Soft AUROC is invariant (Δ≈0.000); the fixed-boundary binary detector collapses to chance. The per-agent soft score mean(1−p′) = 0.5 − (mean_p − 0.5)·c is an affine, order-preserving transform of mean_p with the same c for every agent — so agent ranking, hence AUROC, is unchanged. A fixed threshold has no such invariance: as the range compresses toward 0.5, both classes slide below 0.78 and the detector goes blind. (bin@0.50 is also invariant here, but only because compression preserves the sign of p−0.5 — and it's blind to begin with since both classes sit above 0.5.)
This restores a genuine, mechanistic soft advantage the location-drift result alone had hidden: soft's discrimination is rank-invariant to affine proxy recalibration (both offset and gain); a fixed threshold survives an offset (it just relabels the optimal τ*) but not a gain change. A threshold must be re-placed when the proxy's scale drifts; the soft ranking need not be.
Synthesis across the three ablations¶
- Discrimination (AUROC), static well-placed threshold (
detection_tau_ablation.md): binary ≈ soft, and binary can beat soft at higher noise. No soft advantage. - Discrimination under affine recalibration drift (this note, compression): soft wins — ranking invariant to proxy offset+gain; a fixed threshold collapses under a gain change.
- Deployed detection at a committed operating point under drift (location-drift result above): neither wins — both alarms go stale and miss everything; recalibration is mandatory, and AUROC can't see the failure.
Net: soft's real edge is recalibration-free ranking robustness, not superior raw power and not a free pass on operating-point monitoring.
Caveats¶
- Both drifts are uniform across the population and applied as post-hoc transforms on
p; a per-agent or adversarial drift could differ. - Single drift rate per condition;
bin@0.78uses an oracle-ish boundary threshold. - The control TPR rising over epochs is just degradation deepening (onsets 4/8/12); the drift-vs-control gap is the clean signal.
Implication for the blog post¶
Together with detection_tau_ablation.md, this strongly indicates docs/blog/soft-vs-binary-detection.md overclaims.

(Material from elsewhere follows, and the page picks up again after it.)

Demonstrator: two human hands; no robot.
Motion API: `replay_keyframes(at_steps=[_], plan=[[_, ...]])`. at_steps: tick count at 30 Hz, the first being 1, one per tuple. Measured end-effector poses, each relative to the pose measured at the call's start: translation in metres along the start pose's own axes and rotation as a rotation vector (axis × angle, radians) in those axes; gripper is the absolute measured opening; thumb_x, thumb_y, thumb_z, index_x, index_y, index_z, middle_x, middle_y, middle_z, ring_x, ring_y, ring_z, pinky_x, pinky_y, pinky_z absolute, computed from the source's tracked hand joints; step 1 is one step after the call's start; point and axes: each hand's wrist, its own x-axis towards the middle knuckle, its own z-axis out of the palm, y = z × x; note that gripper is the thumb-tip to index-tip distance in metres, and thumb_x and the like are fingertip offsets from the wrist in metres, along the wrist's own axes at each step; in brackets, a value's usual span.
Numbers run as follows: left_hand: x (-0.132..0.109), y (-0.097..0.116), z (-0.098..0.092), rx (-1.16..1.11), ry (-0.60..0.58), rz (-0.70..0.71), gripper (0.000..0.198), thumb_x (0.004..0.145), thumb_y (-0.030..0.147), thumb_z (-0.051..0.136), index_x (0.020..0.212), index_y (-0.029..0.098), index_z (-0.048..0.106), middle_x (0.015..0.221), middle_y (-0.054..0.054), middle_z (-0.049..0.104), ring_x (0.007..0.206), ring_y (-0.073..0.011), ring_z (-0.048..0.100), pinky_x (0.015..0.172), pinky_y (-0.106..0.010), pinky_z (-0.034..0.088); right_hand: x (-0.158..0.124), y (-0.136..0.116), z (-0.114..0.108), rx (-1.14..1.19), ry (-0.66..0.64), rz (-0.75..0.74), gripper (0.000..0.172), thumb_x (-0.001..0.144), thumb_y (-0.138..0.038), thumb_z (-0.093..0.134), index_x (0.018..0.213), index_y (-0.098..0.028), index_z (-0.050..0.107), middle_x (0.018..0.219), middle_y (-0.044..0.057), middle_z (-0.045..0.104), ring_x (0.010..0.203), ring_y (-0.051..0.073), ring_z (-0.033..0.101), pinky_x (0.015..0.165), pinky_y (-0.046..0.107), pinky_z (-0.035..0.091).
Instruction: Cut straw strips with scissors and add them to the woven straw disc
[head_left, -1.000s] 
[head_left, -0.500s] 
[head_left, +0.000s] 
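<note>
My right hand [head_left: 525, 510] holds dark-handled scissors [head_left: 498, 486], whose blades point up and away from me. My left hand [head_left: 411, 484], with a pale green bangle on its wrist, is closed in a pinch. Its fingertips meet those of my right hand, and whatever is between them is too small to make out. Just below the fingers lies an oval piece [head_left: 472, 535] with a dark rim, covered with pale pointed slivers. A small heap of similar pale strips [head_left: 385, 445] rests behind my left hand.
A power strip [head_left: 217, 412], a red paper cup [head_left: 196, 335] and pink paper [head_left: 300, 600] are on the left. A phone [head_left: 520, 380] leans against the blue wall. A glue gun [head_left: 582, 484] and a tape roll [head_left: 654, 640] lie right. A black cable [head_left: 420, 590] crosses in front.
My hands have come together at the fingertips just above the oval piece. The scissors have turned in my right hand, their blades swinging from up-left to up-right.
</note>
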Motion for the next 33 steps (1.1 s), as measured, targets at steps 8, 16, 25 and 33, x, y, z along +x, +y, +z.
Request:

An honest reframe:
- Soft's advantage is convenience and threshold-free ranking, not strictly superior detection — a boundary-placed, regularly-recalibrated binary detector is competitive.
- The real operational lesson is operating-point monitoring + recalibration under drift, which no detector (soft or binary) escapes, and which AUROC benchmarks hide.
I'd recommend a dedicated "limitations / what we got wrong" follow-up rather than quietly editing the headline numbers.
Reproduce¶
/tmp/drift.py in the PR description, or: calibrate each detector's alarm at an early window (95th-percentile of benign scores), inflate p by DR·(epoch−E0), and compare realized TPR/FPR and AUROC across later windows with DR>0 vs DR=0.